_PROBLEM_
Repeat the listing below exactly. Pictures do not belong in the copy.

_MATERIAL PROVIDED_
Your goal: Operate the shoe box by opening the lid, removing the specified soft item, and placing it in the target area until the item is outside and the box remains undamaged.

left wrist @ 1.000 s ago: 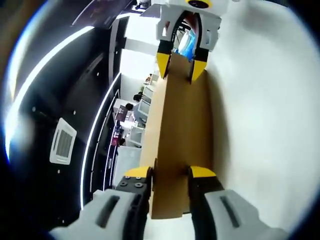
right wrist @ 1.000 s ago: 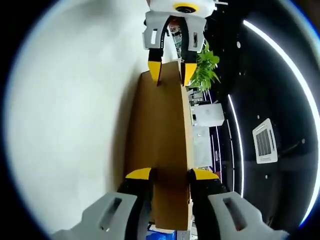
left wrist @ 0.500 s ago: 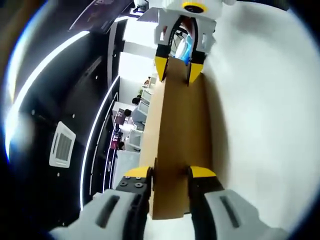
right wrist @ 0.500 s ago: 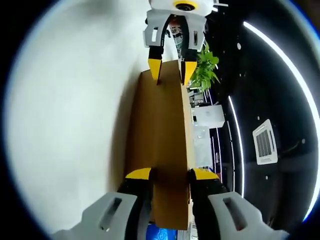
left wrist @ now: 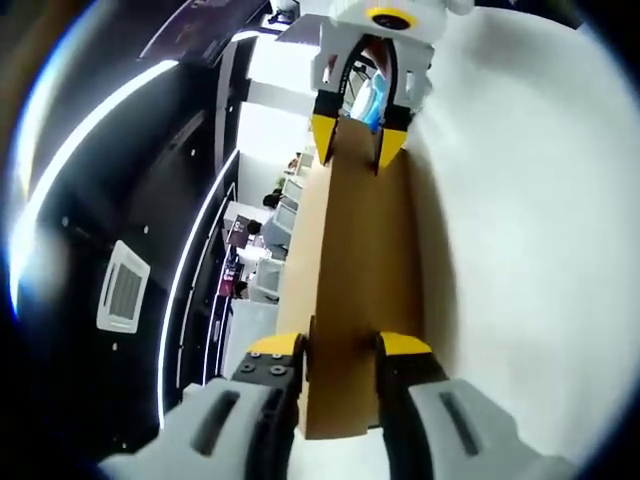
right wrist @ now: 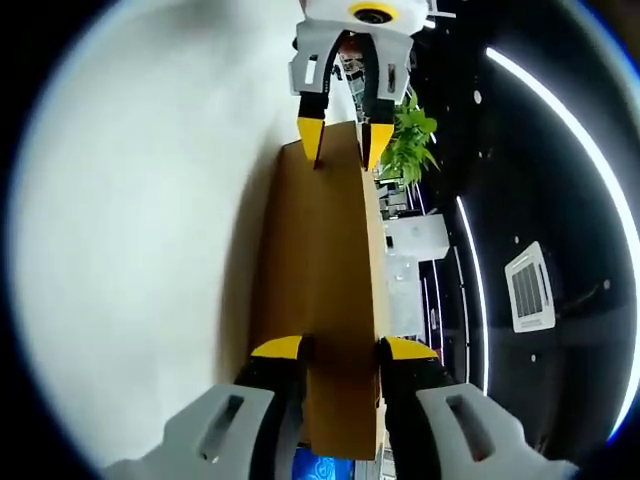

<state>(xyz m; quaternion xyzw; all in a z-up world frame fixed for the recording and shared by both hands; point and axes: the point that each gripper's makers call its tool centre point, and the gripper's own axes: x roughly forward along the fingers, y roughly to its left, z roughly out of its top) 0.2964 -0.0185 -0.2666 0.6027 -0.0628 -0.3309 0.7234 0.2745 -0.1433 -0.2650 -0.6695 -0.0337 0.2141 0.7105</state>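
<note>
White matte tabletop surface: broad, plain, behind everything in both views. Flat brown corrugated-cardboard shoe-box lid panel: long, thin, rigid, held edge-on between the two tools and raised off the white surface; judged light, stiff along its length but easily creased or dented at the rim, so best pinched at the short ends near the folded edge, with moderate pressure only. Box body and soft item: not discernible here. Left yellow-tipped grey two-jaw gripper: jaws clamped on the near short end of the cardboard panel, one tip on each face; seen again at the far end in the right gripper view. Right yellow-tipped grey two-jaw gripper: jaws likewise closed across the opposite short end, gripping the panel; visible at the far end in the left gripper view. Green leafy potted plant: small, in the background room, well apart from the lid.
</note>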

_SOLUTION TO THIS EXERCISE_
Your goal: Operate the shoe box by opening the lid, removing the specified soft item, and placing it in the target area until the item is outside and the box remains undamaged.

left wrist @ 1.000 s ago: 
right wrist @ 1.000 s ago: 
left wrist @ 0.500 s ago: 
right wrist @ 0.500 s ago: 
left wrist @ now: 
right wrist @ now: 

<state>(xyz m; quaternion xyzw; all in a z-up world frame fixed for the recording and shared by both hands; point and axes: the point that each gripper's makers call its tool centre point, and the gripper's own axes: x roughly forward along the fingers, y roughly to its left, z roughly out of its top) 0.2964 -0.0185 -0.2666 0.6027 -0.0628 -0.3309 0.7234 0.2745 -0.1433 -0.2650 -0.6695 -0.0337 0.2141 0.7105</state>
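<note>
White matte tabletop surface: broad, plain, behind everything in both views. Flat brown corrugated-cardboard shoe-box lid panel: long, thin, rigid, held edge-on between the two tools and raised off the white surface; judged light, stiff along its length but easily creased or dented at the rim, so best pinched at the short ends near the folded edge, with moderate pressure only. Box body and soft item: not discernible here. Left yellow-tipped grey two-jaw gripper: jaws clamped on the near short end of the cardboard panel, one tip on each face; seen again at the far end in the right gripper view. Right yellow-tipped grey two-jaw gripper: jaws likewise closed across the opposite short end, gripping the panel; visible at the far end in the left gripper view. Green leafy potted plant: small, in the background room, well apart from the lid.
</note>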

The requested output has been produced.